Durmió sin interrupción hasta la mañana siguiente y, levantado con el sol, volvió a sentirse remozado.
—¡Sellanraa! —exclamaba, de pie en el patio, mirando a su alrededor, en la lejanía.
—¿Todo el dinero que recibí es absolutamente mío? —le preguntó Isak.
—¿Pues, qué? ¿No comprendes que es menos todavía de lo que te corresponde? En realidad, según nuestro primer contrato, el dinero tenía que habértelo dado yo. Pero no ha sido posible, como ya has visto. ¿Cuánto te han dado?
—Según la moneda antigua, mil táleros.
—Estoy pensando precisamente que necesitas un buen caballo para tu granja.
—Sí.
—Sé de uno con el que saldrías del paso. El alguacil que está a las órdenes del delegado nuevo, Heyerdahl, deja arruinar su granja; el viajar y embargar le entretienen más. Ha vendido ya la mitad del ganado y ahora quiere deshacerse también del jaco.
—Hablaré con él —prometió Isak.
Con un amplio gesto de la mano, Geissler ponderó:
—Todo pertenece al margrave. Tienes casa, ganados, buenos cultivos… Nadie podría reducirte al hambre…
—No; tenemos todo lo que Dios ha creado.
Geissler rondó unos momentos más por el patio y, de pronto, se decidió a entrar.
—¿No podrías hoy también —pidió a Inger— darme un poco de vuestra ración? Un par de aquellos bizcochos, pero sin mantequilla ni queso encima, que se bastan solos por lo sustanciosos. No quiero llevar más carga.

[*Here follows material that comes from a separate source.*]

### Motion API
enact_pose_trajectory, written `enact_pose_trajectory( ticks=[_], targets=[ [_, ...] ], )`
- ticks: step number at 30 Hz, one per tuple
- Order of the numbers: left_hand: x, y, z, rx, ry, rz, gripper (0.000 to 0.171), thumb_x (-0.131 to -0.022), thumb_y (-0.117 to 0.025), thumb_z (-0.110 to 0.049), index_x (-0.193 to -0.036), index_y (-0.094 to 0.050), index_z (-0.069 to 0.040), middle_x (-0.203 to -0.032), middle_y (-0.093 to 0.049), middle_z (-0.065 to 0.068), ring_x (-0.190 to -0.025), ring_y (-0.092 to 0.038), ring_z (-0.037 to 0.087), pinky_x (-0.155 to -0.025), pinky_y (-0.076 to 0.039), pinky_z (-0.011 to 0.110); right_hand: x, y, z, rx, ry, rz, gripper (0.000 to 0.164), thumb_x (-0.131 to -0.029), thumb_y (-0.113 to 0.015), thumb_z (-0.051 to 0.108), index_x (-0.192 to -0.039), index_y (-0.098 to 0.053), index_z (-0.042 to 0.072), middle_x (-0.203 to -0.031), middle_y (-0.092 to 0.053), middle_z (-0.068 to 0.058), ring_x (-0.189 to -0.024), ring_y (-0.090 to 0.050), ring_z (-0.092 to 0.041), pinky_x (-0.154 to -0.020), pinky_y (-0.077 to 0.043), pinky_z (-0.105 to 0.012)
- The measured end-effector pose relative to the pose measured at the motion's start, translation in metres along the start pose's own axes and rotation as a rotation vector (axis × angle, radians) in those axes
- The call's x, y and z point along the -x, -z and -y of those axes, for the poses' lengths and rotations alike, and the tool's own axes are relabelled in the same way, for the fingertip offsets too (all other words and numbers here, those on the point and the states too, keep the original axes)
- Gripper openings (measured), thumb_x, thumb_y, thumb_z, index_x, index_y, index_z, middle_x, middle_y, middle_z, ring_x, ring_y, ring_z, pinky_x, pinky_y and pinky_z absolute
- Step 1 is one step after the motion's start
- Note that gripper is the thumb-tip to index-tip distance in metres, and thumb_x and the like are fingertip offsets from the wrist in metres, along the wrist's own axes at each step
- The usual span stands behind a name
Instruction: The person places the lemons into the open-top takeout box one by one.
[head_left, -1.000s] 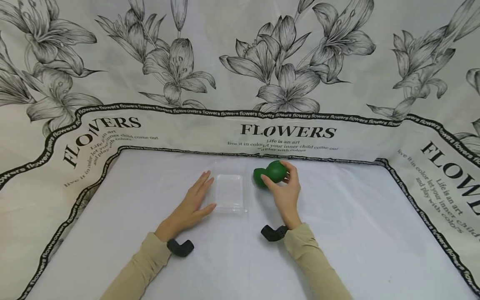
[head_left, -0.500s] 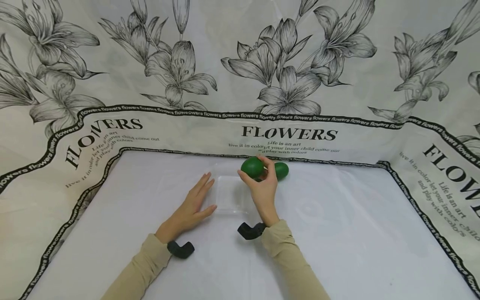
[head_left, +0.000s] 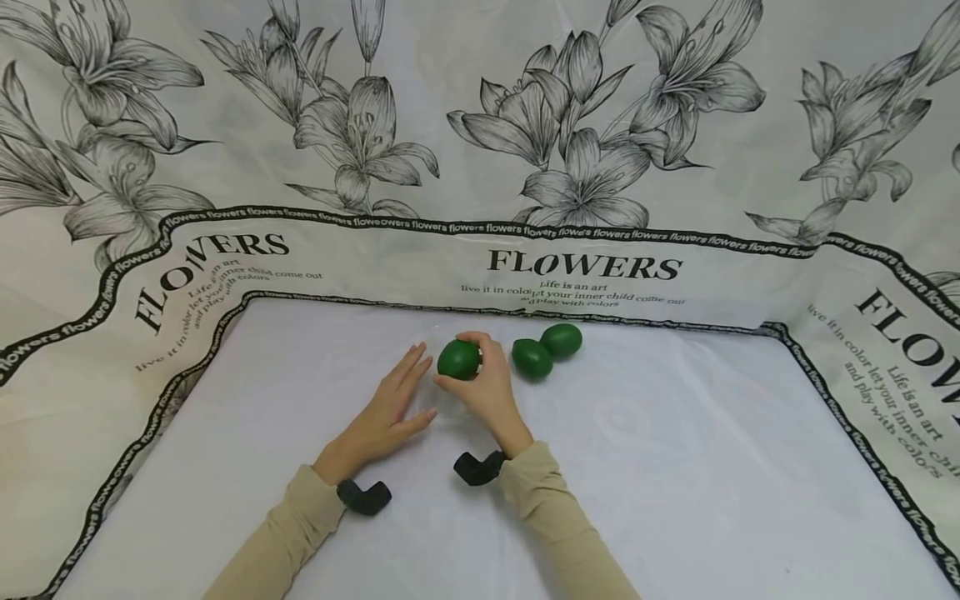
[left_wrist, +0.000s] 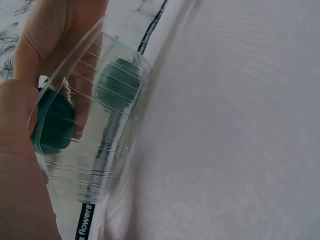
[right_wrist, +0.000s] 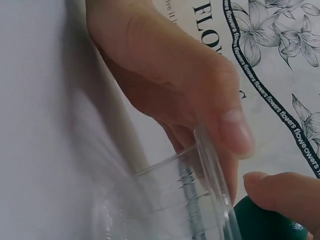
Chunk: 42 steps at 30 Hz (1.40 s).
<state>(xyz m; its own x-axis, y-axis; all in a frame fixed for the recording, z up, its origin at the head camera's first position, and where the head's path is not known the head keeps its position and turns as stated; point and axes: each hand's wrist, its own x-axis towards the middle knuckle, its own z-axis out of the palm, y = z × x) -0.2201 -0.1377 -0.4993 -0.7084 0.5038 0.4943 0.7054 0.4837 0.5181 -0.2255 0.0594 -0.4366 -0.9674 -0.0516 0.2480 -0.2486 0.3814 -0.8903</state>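
Observation:
My right hand (head_left: 491,392) holds a green lime (head_left: 457,360) between thumb and fingers, over a clear plastic box (left_wrist: 75,175). In the left wrist view the lime is near the box's rim; how far inside it lies, I cannot tell. My left hand (head_left: 378,417), fingers extended, rests along the left side of the box. To the right lie two more limes: a nearer lime (head_left: 532,359) and a farther lime (head_left: 562,341) beside it. Much of the box is hidden by the right hand in the head view.
A white cloth (head_left: 675,467) covers the table. Behind it rises a floral-printed curtain (head_left: 585,275) with black lettered bands. Black curved camera mounts (head_left: 364,497) sit at both wrists.
My right hand has picked up a lime from the right-hand group and carried it left over the box. The left hand stays at the box's side.

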Motion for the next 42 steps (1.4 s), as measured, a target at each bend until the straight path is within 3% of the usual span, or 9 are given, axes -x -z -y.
enact_pose_trajectory(
  ticks=[6,11,19,34,42],
  targets=[
    [0.0002,-0.0013,0.0017,-0.006,-0.035,-0.027,0.075,-0.099,-0.054,-0.044,-0.153,-0.029,0.003,-0.162,-0.018,0.021,-0.149,-0.014,0.039,-0.113,-0.021,0.064,0.0037,-0.0059,-0.0006,0.154,0.047,0.085,0.061,-0.073,-0.088,0.013,-0.125,-0.057,0.009,-0.124,-0.052,-0.019,-0.115,-0.053,-0.037,-0.094,-0.048,-0.054],
    [-0.0003,-0.0012,0.0017,-0.005,-0.041,-0.029,0.079,-0.100,-0.047,-0.053,-0.152,-0.030,0.003,-0.162,-0.018,0.022,-0.149,-0.013,0.038,-0.114,-0.020,0.063,0.0050,-0.0091,-0.0005,0.233,0.026,0.099,0.061,-0.073,-0.087,0.011,-0.126,-0.057,0.009,-0.125,-0.051,-0.020,-0.117,-0.051,-0.040,-0.094,-0.048,-0.054],
    [-0.0009,-0.0014,0.0019,-0.002,-0.036,-0.014,0.080,-0.100,-0.043,-0.056,-0.152,-0.030,0.003,-0.162,-0.017,0.021,-0.150,-0.012,0.038,-0.114,-0.019,0.062,0.0070,-0.0095,0.0020,0.268,-0.024,0.119,0.061,-0.073,-0.088,0.009,-0.126,-0.058,0.009,-0.128,-0.050,-0.021,-0.120,-0.048,-0.043,-0.095,-0.047,-0.055],
    [-0.0012,-0.0013,0.0033,-0.007,-0.067,-0.031,0.078,-0.101,-0.045,-0.054,-0.151,-0.032,0.004,-0.161,-0.021,0.022,-0.148,-0.017,0.040,-0.114,-0.020,0.063,0.0035,-0.0097,0.0008,0.344,0.001,0.190,0.063,-0.073,-0.086,0.006,-0.130,-0.059,0.007,-0.133,-0.050,-0.022,-0.117,-0.049,-0.042,-0.094,-0.048,-0.055],
    [-0.0006,0.0002,0.0016,0.003,-0.059,-0.025,0.078,-0.100,-0.048,-0.052,-0.152,-0.031,0.004,-0.161,-0.022,0.022,-0.148,-0.017,0.039,-0.115,-0.020,0.061,-0.0006,-0.0060,-0.0013,0.385,0.011,0.334,0.070,-0.083,-0.070,0.007,-0.148,-0.044,0.004,-0.142,-0.043,-0.026,-0.122,-0.049,-0.043,-0.095,-0.048,-0.054]
  ],
)
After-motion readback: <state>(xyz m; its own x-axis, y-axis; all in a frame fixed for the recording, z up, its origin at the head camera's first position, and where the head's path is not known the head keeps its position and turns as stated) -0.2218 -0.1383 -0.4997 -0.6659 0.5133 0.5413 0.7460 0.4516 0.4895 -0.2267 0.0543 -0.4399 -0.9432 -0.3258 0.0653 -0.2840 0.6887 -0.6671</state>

Después volvió a salir al patio. En su cerebro se albergaban toda clase de ideas. Sentose a la mesa en la parte nueva de la casa, y empezó a escribir. Como lo tenía bien meditado, no necesitó mucho tiempo para acabar. Explicó a Isak que se trataba de una solicitud al Gobierno. Al Ministerio del Interior. Y concluyó:
—¡Son tantas las cosas que me ocupan!
No bien le hubieron preparado las provisiones para el viaje, a punto de decirle adiós, observó, como si se le ocurriera de pronto:
—A propósito; la otra vez, al marcharme, olvidé… Sí; debí olvidarlo… Había sacado de la cartera un billete, pero distraídamente, lo metí luego en el bolsillo del chaleco. Después, lo encontré. ¡Tengo tantos asuntos…!
Y poniendo algo en la mano de Inger, se marchó.
Sí. Se marchó Geissler, al parecer, visiblemente animado. No había fracasado, ni mucho menos, y vivió aún largos años; y volvió aún varias veces a Sellanraa; y muchos días más tarde murió. A su muerte, la gente de Sellanraa le echó de menos. Isak hubiera querido consultarle respecto a Amplia Vista, pero le había faltado el tiempo.
Seguramente, Geissler no le hubiera aconsejado la compra de aquella granja abandonada, la compra de tierras yermas para un oficinista como Eleseus.